Деды и прадеды - страница 9



В ночь накануне свадьбы, так же открыв окно, она вдруг увидела что-то белое – что-то было аккуратно спрятано под брусом так, что увидеть с улицы было невозможно, только изнутри. Не веря своим глазам, Тонечка осторожно протянула руку и скользнула пальцами по холодной и гладкой бумаге.

Она выдернула из щели письмо, да-да-да! это было письмо! и стала читать, повернувшись к лунному свету, сотрясаясь в страшном ознобе. Ее скручивало судорогой так сильно, что она не могла стоять и привалилась к наличнику, потом, незаметно для себя, сползла на лавку.

«Здравствуйте, Антонина Сергеевна!» – было написано разборчивым завитушечным почерком.

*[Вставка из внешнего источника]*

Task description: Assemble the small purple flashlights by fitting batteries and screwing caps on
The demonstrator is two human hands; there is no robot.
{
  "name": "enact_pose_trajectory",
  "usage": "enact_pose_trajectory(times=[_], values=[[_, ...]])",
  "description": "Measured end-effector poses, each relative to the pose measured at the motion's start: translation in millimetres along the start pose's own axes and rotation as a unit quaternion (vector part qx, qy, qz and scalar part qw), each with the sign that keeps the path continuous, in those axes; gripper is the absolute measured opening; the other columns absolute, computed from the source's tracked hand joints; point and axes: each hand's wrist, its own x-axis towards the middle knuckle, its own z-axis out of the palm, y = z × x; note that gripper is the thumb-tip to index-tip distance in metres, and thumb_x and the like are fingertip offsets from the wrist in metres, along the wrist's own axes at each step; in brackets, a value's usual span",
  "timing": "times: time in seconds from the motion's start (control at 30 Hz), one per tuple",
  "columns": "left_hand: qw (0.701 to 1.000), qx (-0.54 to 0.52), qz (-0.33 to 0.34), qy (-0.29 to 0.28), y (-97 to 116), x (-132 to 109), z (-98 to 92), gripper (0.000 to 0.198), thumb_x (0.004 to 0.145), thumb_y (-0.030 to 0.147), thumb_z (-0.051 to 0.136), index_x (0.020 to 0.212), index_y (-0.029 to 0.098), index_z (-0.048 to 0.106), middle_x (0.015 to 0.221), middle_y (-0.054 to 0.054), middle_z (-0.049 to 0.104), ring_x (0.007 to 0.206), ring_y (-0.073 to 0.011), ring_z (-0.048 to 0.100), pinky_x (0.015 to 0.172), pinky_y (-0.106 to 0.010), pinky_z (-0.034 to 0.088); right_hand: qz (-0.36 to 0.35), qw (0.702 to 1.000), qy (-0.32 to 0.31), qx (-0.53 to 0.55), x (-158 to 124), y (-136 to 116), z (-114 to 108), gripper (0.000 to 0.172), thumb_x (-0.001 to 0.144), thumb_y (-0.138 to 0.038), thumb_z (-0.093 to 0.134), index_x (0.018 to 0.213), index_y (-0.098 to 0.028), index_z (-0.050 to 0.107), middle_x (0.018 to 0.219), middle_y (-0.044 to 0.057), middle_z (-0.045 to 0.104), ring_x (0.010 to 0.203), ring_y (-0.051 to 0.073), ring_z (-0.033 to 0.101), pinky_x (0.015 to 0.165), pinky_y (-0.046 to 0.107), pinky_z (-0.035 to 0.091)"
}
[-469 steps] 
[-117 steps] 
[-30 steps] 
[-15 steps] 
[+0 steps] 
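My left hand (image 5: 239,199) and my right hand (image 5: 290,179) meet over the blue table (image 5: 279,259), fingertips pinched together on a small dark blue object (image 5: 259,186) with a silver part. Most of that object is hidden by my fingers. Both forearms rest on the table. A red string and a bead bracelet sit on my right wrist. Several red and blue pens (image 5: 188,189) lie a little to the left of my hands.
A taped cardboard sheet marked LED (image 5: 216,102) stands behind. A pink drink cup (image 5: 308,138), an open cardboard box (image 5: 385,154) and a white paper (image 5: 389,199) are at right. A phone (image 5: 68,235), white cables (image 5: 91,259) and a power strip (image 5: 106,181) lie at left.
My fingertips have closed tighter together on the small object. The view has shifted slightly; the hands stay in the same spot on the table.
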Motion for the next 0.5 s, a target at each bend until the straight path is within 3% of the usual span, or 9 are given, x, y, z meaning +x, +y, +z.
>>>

Тонечкино сердце вскрикнуло, и слёзы брызнули; она не замечала их, только водила пальцем по строчкам, сливавшимся в призрачном сиянии. Она не верила своим глазам, задыхалась, прижимала письмо ко лбу, целовала его, разбирала пляшущие строчки и бесповоротно, безнадёжно, радостно сходила с ума, боясь, что эти слова, такие добрые, спокойные и уверенные слова растворятся, эхом исчезнут, ускользнут вместе с надеждой.

* * *

Наступило утро решающего дня.

Серафима Завальская вошла в комнату дочери, неся сшитое подвенечное платье. Глаза матери, казалось, прятались за какими-то невидимыми заслонками – вроде бы вот они – глаза, а в них не проскользнуть, не спросить – заперты надёжно. Тонечка, которая не спала ни мгновения, клубочком сжалась под простынёй, стараясь не показать, не выдать себя, но дрожь продолжала её сотрясать.

– Тонечка! Доченька! Что с тобой? – мать осторожно подошла к ней, потрогала лоб.

Лоб был холодный как лёд. Только глаза… Глаза были какие-то чужие, вроде бы и не Тонины.

На мать со спокойной уверенностью смотрела взрослая женщина.

И Серафима почему-то отступила на полшага, стараясь понять перемену в дочке, и как-то механически положила белоснежный свёрток на лавку.

– Доча. Доча, ты. Ты, вот, посмотри. Платье готово… – приговаривала она, наклоняя голову, и, незаметно для самой себя, по-птичьи выворачивала шею, будто прячась и высматривая одновременно.

Тоня смахнула простыню и встала навстречу оторопевшей матери. Утренний свет зажёгся на смуглой коже и вылепил-подчеркнул всю осознанную, открытую наготу юного тела. Не говоря ни слова, Тоня подошла и развернула свёрток, подняла платье за плечи, рассматривая и любуясь им на свету. Серафима, растерянно улыбаясь, смотрела, как её зачарованная дочь надевает подвенечное платье.

Сергей в то время возился у печи – что-то подмазывал белой глиной.

Он почувствовал что-то за спиной и резко обернулся. Перед ним стояла Тоня, его красавица, любовь, копия, надежда, его ставка.

Они смотрели в глаза друг другу.

Мгновение.

Другое.

Третье.

Ещё.

Сергей взвился навстречу этому взгляду, как под ударом кнута. И, не дожидаясь его гнева, навстречу всей страшной отцовской силище крикнула Тоня:

– Никогда! Слышишь, ты?! Ни-ко-гда! Ты больше никогда меня не тронешь! Потому что я люблю другого! Слышишь, ты?! Слышишь! – ярость заклокотала в её горле рыком, и Сергей медленно попятился назад, стараясь отвести взгляд от карих глаз, разгоравшихся ведьминым огнём. – Слышишь?! Ты слышишь?! Ты – зверь! Ты больше никогда никого не тронешь!

Он пошатнулся, запнулся о подвернувшееся под ногу полено, грузно повалился назад, суетливо шаря руками, ослеплённый страхом, парализованный вырывавшейся из него лютью. Серафима ойкнула.